◆ Action item:
Retype the full listing without altering anything.
*** Block opens ***
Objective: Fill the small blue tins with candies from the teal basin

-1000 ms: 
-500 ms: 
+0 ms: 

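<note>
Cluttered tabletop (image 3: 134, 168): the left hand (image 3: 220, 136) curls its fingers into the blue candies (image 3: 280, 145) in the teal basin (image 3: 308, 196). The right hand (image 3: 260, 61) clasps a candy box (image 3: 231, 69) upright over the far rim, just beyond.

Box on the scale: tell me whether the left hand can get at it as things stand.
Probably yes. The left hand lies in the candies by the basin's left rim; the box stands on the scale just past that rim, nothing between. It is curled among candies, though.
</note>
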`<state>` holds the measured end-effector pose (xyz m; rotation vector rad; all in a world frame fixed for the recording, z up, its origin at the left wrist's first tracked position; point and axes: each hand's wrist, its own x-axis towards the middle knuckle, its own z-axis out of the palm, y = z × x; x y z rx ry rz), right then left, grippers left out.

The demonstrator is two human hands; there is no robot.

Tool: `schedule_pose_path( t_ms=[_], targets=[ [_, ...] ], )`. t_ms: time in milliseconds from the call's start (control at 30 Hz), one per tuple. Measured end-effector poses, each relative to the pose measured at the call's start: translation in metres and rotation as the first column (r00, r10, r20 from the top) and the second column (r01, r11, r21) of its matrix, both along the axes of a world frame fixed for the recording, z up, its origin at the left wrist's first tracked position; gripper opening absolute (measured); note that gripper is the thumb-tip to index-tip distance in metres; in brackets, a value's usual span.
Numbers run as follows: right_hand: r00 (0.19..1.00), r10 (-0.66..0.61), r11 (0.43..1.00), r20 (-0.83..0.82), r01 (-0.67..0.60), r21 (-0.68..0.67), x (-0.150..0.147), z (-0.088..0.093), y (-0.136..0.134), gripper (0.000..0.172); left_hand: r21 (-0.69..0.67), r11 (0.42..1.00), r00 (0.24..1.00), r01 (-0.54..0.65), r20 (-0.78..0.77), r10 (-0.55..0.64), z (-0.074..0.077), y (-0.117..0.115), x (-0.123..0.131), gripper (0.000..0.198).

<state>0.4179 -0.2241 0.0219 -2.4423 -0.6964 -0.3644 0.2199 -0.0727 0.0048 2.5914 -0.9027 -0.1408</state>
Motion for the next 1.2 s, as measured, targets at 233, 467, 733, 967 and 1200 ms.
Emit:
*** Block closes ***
◆ Written answer:
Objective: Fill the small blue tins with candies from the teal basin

-1000 ms: 
-500 ms: 
+0 ms: 

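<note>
Cluttered tabletop (image 3: 134, 168): the left hand (image 3: 220, 136) curls its fingers into the blue candies (image 3: 280, 145) in the teal basin (image 3: 308, 196). The right hand (image 3: 260, 61) clasps a candy box (image 3: 231, 69) upright over the far rim, just beyond.

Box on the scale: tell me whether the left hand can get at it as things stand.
Probably yes. The left hand lies in the candies by the basin's left rim; the box stands on the scale just past that rim, nothing between. It is curled among candies, though.
</note>
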`<state>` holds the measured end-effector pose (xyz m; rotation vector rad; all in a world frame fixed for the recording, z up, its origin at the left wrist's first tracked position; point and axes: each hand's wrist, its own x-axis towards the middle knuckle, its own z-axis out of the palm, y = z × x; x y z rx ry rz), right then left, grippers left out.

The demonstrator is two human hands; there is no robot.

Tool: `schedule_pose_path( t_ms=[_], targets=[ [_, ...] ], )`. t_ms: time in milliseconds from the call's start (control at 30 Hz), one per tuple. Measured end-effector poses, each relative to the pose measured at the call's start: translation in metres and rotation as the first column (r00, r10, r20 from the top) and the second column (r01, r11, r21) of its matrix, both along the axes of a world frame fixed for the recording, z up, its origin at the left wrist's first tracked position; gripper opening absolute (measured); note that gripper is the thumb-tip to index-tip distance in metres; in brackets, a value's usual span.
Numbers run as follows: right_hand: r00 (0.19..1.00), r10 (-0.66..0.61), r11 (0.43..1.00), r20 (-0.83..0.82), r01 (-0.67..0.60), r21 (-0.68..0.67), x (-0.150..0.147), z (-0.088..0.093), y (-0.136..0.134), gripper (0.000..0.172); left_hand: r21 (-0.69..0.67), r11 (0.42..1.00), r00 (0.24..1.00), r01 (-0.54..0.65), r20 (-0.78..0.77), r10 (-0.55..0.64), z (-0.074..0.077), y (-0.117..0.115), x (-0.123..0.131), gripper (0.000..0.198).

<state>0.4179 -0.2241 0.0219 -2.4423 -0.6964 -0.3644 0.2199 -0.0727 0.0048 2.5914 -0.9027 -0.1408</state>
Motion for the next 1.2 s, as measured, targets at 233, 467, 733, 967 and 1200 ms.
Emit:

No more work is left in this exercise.